**EXERCISE PROMPT:** From the line containing "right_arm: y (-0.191" to the final line of the material below, return every line exactly. Do not include pictures.
<<<<
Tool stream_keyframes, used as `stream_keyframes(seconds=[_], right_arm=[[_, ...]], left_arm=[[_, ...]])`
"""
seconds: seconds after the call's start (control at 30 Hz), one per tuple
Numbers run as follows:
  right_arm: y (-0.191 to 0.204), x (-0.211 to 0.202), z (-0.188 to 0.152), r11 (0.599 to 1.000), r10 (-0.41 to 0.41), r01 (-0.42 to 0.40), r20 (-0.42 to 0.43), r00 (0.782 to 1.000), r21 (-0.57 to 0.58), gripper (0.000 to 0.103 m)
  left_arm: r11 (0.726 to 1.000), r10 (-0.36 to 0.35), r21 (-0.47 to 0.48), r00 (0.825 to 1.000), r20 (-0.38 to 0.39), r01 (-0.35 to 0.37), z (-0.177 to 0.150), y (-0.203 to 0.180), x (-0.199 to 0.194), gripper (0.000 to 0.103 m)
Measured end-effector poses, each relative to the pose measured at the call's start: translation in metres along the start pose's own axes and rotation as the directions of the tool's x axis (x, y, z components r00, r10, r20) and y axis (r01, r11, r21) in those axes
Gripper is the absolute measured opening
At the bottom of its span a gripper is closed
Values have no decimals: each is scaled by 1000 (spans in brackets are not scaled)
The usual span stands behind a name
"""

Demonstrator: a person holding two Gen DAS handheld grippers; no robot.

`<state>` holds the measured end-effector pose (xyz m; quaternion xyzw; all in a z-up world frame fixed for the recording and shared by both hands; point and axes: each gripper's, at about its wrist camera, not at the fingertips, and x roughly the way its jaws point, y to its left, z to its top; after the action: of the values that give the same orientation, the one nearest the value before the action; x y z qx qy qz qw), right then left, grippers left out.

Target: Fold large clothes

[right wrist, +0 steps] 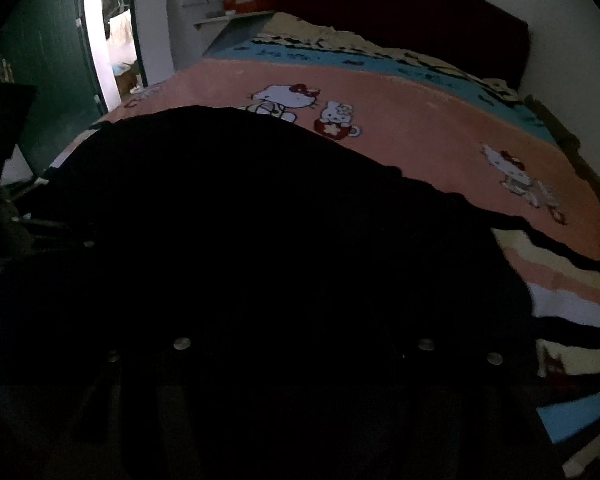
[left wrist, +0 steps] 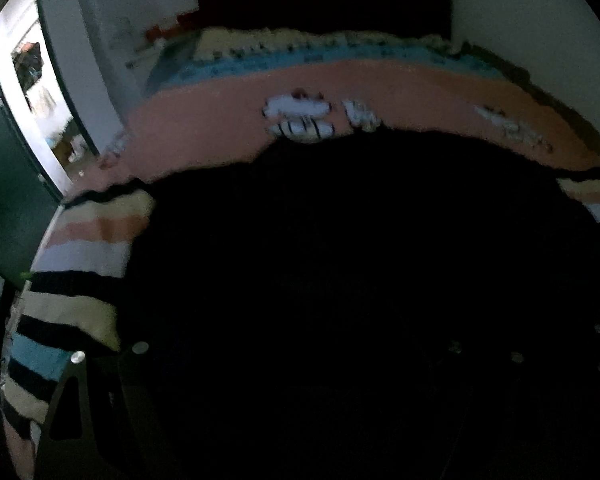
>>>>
**ANSWER SPACE:**
  right_arm: y (-0.191 to 0.204), x (-0.211 to 0.202), z (-0.188 to 0.152), r11 (0.599 to 1.000), r10 (-0.41 to 0.41), r01 (-0.42 to 0.40), r20 (-0.42 to 0.43), r00 (0.782 to 1.000), r21 (-0.57 to 0.58), gripper (0.000 to 0.103 m)
  left_arm: r11 (0.726 to 1.000), r10 (-0.36 to 0.35), r21 (-0.47 to 0.48), r00 (0.825 to 1.000), r20 (-0.38 to 0.39), r01 (-0.35 to 0.37), z (-0.177 to 0.150), y (-0.203 to 0.180), x (-0.199 to 0.194), gripper (0.000 to 0.103 m)
Measured end-effector poses, each relative to the pose measured at the call's start: translation in metres along the start pose's own axes and rotation as the directions of the tool's x axis (x, y, z components r00, r10, r20) and y axis (r01, r11, r21) in those axes
Gripper is the absolute measured opening
At the bottom of its span a gripper is closed
Values have no decimals: each is scaled by 1000 (spans in brackets are not scaled)
The usual span stands behind a name
"""

Demonstrator: a person holding two Gen DAS handheld grippers; no robot.

`<state>` holds the measured end-effector pose (xyz m; quaternion xyzw; all in a z-up world frame fixed for the recording and shared by both hands; point and axes: each gripper's, at about its wrist camera, not at the fingertips, and x roughly the way its jaws point, y to its left, z to its top; after the action: of the values that give the same orientation, the one nearest the value before the action; x y z qx qy qz qw), right then left, grippers left out.

Target: Fold large clothes

[right wrist, +0 steps] 
[left wrist, +0 steps] 

The answer has been written out completely.